Jakarta (ANTARA) -
Federasi Serikat Guru Indonesia (FSGI) memaparkan data perundungan yang terjadi di satuan pendidikan selama Januari hingga Juli 2023 dan mengimbau dinas pendidikan di kabupaten/kota untuk membentuk satgas demi mencegah perundungan di lingkungan sekolah.
 
Selama Bulan Januari hingga Juli 2023, FSGI mencatat ada 16 kasus perundungan yang terjadi di sekolah, di antaranya terjadi di jenjang pendidikan SD 25 persen, SMP 25 persen, SMA 18,75 persen, SMK 18,75 persen, MTs 6,25 persen, dan pondok pesantren 6,25 persen.
 
"Seluruh Dinas Pendidikan di kabupaten/kota didorong menerapkan Permendikbudristek No. 82/2015 tentang pencegahan dan penanggulangan tindak kekerasan di satuan pendidikan, diantaranya membentuk satuan tugas (satgas) anti kekerasan dan membuka kanal pengaduan secara daring," kata Sekjen FSGI Heru Purnomo di Jakarta, Jumat.
 
Heru memaparkan, empat kasus perundungan yang terjadi selama bulan Juli 2023, yakni perundungan terhadap 14 siswa SMP di Kabupaten Cianjur, Jawa Barat yang mengalami kekerasan fisik karena terlambat ke sekolah, dimana kekerasan fisik dilakukan dengan menjemur dan menendang siswa SMP, yang dilakukan oleh kakak kelas yang sudah duduk di bangku SMA/SMK.
 
Kemudian, kasus lain terjadi di salah satu SMAN di Kota Bengkulu, dimana ada satu siswi yang didiagnosis menderita autoimun mengalami perundungan dari empat orang guru dan sejumlah teman sekelasnya.
 
Selanjutnya, kasus penusukan siswa korban perundungan ke siswa yang diduga kerap merundung di salah satu SMA di Samarinda.

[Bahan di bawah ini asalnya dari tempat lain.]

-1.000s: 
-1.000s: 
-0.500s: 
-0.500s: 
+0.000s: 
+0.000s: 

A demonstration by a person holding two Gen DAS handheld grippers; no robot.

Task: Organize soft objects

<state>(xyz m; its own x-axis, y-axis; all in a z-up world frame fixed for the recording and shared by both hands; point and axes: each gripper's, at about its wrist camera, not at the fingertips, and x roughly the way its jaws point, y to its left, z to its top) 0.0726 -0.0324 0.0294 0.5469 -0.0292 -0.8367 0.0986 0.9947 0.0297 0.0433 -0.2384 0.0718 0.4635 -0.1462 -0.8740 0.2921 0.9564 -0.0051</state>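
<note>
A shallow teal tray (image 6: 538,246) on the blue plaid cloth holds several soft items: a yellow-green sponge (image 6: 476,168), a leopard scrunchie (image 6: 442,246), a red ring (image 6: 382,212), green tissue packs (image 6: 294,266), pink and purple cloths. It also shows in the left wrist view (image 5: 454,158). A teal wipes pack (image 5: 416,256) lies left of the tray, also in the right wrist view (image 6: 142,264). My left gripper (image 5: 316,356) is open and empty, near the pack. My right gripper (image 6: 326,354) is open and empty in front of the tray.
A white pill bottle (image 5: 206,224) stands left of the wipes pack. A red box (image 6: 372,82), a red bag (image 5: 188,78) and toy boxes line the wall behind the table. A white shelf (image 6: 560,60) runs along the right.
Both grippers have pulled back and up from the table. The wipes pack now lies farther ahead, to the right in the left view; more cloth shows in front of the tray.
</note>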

Baca juga: Cegah perundungan, KPAI dorong implementasi UU PLP
 
Catatan terakhir perundungan di Bulan Juli yakni di Rejang Lebong, Bengkulu, dimana seorang guru olahraga yang menegur peserta didik karena kedapatan merokok. Akibat tegurannya tak dihiraukan, guru sempat menendang anak tersebut, yang menyebabkan orang tua anak tidak terima dan menyerang mata guru dengan ketapel hingga mengalami kebutaan permanen.
 
"Jumlah korban perundungan di satuan pendidikan selama Januari-Juli 2023 total 43 orang, yang terdiri dari 41 peserta didik (95,4 persen) dan dua guru (4,6 persen). Adapun pelaku perundungan didominasi oleh peserta didik yaitu sejumlah 87 peserta didik (92,5 persen), sisanya dilakukan oleh pendidik, yaitu sebanyak lima pendidik (5,3 persen), satu orang tua peserta didik (1,1 persen) , dan satu Kepala Madrasah (1,1 persen)," ujar Heru.
 
Wilayah kejadian perundungan terjadi di 16 kabupaten/kota, dengan rincian di Provinsi Jawa Timur (Kabupaten Gresik, Pasuruan dan Banyuwangi); Provinsi Jawa Barat (Kabupaten Bogor, Garut, Bandung, Cianjur, Sukabumi dan Kota Bandung); Provinsi Jawa Tengah (Kabupaten Temanggung); Provinsi Bengkulu (Kota Bengkulu dan Kabupaten Rejang Lebong); Provinsi Kalimantan Selatan (Kota Banjarmasin); Provinsi Kalimatan Timur (Kota Samarinda); Provinsi Kalimantan Tengah (Kota Palangkaraya); dan Provinsi Maluku Utara (Kabupaten Halmahera Selatan).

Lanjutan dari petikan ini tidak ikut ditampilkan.